» Action item:
Return the listing in full, word for word.

» Provided material:
......

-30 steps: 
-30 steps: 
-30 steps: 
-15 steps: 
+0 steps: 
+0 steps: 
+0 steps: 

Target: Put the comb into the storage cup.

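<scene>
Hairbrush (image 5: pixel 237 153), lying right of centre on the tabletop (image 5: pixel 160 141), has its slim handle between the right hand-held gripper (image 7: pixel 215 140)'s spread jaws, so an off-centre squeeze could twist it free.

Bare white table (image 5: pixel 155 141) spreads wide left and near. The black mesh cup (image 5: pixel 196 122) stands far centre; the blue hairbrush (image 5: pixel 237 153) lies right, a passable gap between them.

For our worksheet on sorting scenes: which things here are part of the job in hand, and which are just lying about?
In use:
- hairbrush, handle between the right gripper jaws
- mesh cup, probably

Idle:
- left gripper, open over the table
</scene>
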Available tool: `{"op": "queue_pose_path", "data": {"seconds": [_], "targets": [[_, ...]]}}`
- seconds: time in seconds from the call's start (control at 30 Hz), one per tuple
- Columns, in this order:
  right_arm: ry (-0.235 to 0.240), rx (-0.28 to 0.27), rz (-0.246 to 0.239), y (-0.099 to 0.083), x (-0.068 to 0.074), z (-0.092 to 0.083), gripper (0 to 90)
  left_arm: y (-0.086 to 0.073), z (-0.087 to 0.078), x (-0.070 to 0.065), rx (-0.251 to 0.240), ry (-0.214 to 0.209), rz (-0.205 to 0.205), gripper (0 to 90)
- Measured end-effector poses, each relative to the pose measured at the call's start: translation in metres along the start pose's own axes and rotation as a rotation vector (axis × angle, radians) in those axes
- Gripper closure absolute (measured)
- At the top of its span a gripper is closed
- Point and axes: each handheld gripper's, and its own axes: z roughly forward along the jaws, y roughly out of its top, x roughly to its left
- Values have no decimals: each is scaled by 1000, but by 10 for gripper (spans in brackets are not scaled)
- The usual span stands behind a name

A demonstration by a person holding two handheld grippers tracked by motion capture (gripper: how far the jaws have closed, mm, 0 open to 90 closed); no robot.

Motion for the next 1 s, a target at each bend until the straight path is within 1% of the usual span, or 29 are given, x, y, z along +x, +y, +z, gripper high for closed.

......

» Result:
-30 steps: 
-30 steps: 
-30 steps: 
-15 steps: 
+0 steps: 
+0 steps: 
+0 steps: 

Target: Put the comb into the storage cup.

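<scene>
Hairbrush (image 5: pixel 237 153), lying right of centre on the tabletop (image 5: pixel 160 141), has its slim handle between the right hand-held gripper (image 7: pixel 215 140)'s spread jaws, so an off-centre squeeze could twist it free.

Bare white table (image 5: pixel 155 141) spreads wide left and near. The black mesh cup (image 5: pixel 196 122) stands far centre; the blue hairbrush (image 5: pixel 237 153) lies right, a passable gap between them.

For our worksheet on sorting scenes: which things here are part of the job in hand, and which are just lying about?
In use:
- hairbrush, handle between the right gripper jaws
- mesh cup, probably

Idle:
- left gripper, open over the table
</scene>
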Available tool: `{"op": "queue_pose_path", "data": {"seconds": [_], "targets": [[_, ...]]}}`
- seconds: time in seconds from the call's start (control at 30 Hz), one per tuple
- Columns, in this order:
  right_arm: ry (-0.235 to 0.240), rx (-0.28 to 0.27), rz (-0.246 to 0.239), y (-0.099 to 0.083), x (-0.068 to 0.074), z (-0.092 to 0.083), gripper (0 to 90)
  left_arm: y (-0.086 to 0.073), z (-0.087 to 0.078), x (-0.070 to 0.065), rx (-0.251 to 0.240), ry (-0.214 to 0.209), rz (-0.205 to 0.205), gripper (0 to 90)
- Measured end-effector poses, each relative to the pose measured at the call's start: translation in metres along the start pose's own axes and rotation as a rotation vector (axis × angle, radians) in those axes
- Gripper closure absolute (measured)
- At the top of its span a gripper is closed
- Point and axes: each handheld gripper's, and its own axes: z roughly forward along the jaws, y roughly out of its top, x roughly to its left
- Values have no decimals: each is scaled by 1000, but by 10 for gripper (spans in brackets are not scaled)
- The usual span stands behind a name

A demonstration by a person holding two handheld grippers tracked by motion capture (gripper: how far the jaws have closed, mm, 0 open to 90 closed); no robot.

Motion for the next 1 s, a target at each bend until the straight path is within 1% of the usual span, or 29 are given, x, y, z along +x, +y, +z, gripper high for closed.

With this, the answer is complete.